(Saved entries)
--
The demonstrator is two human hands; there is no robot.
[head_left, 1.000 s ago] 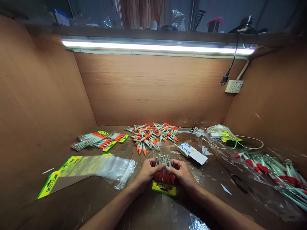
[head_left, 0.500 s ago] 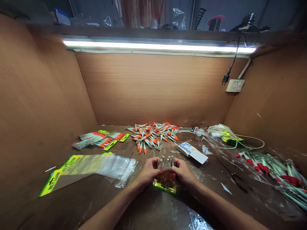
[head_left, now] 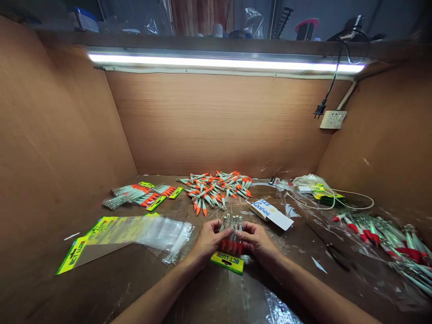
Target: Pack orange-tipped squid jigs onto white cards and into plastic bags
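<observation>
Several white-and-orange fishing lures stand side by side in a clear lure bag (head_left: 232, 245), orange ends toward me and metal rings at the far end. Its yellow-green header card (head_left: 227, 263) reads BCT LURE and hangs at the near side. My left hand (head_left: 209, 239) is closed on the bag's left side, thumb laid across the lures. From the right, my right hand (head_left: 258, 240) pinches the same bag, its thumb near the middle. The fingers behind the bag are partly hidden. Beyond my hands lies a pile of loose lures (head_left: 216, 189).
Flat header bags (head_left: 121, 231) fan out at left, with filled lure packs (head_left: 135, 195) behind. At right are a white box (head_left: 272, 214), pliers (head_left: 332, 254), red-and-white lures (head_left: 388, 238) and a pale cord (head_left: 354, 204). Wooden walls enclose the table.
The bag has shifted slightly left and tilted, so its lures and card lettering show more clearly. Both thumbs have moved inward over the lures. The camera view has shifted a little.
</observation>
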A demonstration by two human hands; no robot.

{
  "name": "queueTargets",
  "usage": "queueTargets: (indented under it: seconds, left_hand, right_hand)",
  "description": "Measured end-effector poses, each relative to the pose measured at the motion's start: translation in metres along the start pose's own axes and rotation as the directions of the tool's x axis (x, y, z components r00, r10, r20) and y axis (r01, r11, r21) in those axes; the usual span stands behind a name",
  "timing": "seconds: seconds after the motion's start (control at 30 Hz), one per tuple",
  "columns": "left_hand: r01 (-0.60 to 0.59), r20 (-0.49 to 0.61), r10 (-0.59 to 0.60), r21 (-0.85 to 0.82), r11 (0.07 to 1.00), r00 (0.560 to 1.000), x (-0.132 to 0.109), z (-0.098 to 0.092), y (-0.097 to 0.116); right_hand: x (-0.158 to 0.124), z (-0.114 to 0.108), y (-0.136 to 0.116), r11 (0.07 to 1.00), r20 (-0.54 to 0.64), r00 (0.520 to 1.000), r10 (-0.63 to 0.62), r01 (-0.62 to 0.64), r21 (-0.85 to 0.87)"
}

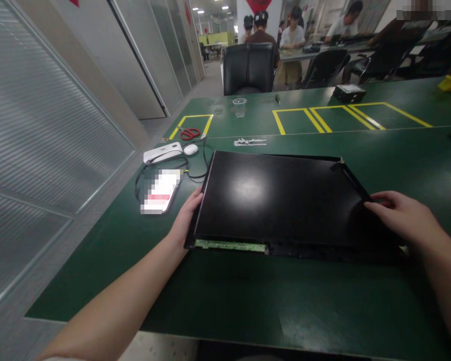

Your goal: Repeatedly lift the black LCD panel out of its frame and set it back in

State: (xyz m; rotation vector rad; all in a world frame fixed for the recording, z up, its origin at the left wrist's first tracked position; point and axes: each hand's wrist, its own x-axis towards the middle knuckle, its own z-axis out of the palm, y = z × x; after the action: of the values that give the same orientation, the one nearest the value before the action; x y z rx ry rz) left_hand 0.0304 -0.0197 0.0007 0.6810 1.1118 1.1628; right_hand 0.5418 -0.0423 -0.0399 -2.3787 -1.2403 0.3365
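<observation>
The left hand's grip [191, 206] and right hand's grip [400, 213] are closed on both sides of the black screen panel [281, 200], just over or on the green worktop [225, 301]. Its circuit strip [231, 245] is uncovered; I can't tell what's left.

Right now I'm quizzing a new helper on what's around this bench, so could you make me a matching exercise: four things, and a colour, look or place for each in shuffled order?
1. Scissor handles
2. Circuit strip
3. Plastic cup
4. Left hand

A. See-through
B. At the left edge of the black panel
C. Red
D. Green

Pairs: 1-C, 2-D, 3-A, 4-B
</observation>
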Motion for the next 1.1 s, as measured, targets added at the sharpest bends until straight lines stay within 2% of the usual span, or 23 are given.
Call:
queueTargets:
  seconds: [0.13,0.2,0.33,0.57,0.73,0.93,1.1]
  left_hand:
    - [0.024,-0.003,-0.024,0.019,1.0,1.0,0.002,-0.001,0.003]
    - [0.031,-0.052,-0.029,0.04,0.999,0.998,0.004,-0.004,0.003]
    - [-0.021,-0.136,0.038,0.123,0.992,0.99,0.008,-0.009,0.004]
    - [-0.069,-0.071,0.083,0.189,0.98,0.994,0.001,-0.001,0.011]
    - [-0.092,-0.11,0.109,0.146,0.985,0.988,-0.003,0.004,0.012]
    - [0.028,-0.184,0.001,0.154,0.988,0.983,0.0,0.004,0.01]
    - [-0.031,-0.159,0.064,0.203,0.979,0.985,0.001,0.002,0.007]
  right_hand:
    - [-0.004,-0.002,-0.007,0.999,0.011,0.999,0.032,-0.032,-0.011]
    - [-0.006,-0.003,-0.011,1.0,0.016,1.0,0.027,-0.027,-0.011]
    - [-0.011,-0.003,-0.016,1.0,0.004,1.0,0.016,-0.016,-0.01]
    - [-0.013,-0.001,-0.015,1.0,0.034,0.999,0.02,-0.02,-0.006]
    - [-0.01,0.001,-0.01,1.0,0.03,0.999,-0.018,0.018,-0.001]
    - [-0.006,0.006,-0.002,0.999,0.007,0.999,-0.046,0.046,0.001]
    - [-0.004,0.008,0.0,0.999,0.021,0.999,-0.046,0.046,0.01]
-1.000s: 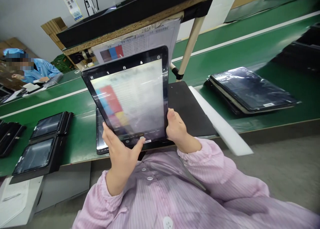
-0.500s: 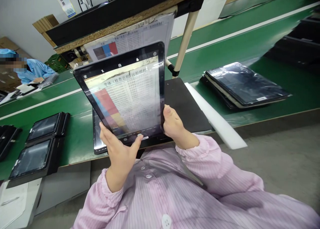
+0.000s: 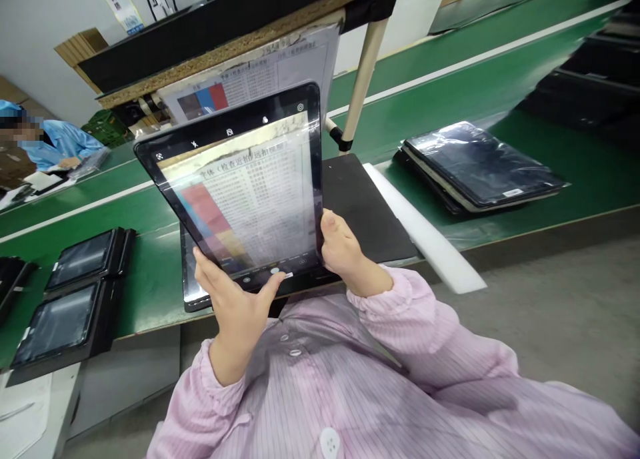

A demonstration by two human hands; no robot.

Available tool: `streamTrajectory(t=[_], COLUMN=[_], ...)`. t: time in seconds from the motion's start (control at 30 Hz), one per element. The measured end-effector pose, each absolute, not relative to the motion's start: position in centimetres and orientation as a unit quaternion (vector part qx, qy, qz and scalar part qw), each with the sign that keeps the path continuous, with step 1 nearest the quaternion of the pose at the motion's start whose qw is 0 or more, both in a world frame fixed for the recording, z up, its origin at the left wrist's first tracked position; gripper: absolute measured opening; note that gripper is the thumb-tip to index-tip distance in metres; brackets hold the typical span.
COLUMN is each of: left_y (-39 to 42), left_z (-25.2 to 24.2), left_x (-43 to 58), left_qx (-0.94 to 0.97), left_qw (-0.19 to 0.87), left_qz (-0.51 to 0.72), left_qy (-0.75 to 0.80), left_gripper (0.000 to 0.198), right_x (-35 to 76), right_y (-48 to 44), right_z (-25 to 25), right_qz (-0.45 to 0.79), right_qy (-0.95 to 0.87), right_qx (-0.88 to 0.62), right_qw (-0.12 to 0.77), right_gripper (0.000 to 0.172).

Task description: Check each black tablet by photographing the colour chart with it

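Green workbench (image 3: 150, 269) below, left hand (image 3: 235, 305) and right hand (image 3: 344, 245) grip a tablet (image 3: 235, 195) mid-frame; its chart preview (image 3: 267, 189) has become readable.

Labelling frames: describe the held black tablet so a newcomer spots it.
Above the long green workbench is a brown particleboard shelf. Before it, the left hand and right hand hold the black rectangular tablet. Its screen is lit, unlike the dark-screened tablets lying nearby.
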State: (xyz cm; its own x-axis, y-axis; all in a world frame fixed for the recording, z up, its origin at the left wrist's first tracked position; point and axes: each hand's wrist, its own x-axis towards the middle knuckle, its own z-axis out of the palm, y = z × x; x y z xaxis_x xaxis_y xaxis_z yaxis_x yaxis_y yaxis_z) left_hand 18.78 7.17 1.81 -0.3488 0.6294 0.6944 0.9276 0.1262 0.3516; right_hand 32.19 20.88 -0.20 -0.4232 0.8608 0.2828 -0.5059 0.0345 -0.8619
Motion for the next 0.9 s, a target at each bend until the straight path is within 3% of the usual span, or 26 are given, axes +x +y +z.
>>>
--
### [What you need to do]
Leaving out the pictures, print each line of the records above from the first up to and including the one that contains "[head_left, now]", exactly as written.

### [Answer section]
The demonstrator is two human hands; there is no robot.
[head_left, 1.000 s ago] 
[head_left, 0.500 s ago] 
[head_left, now] 

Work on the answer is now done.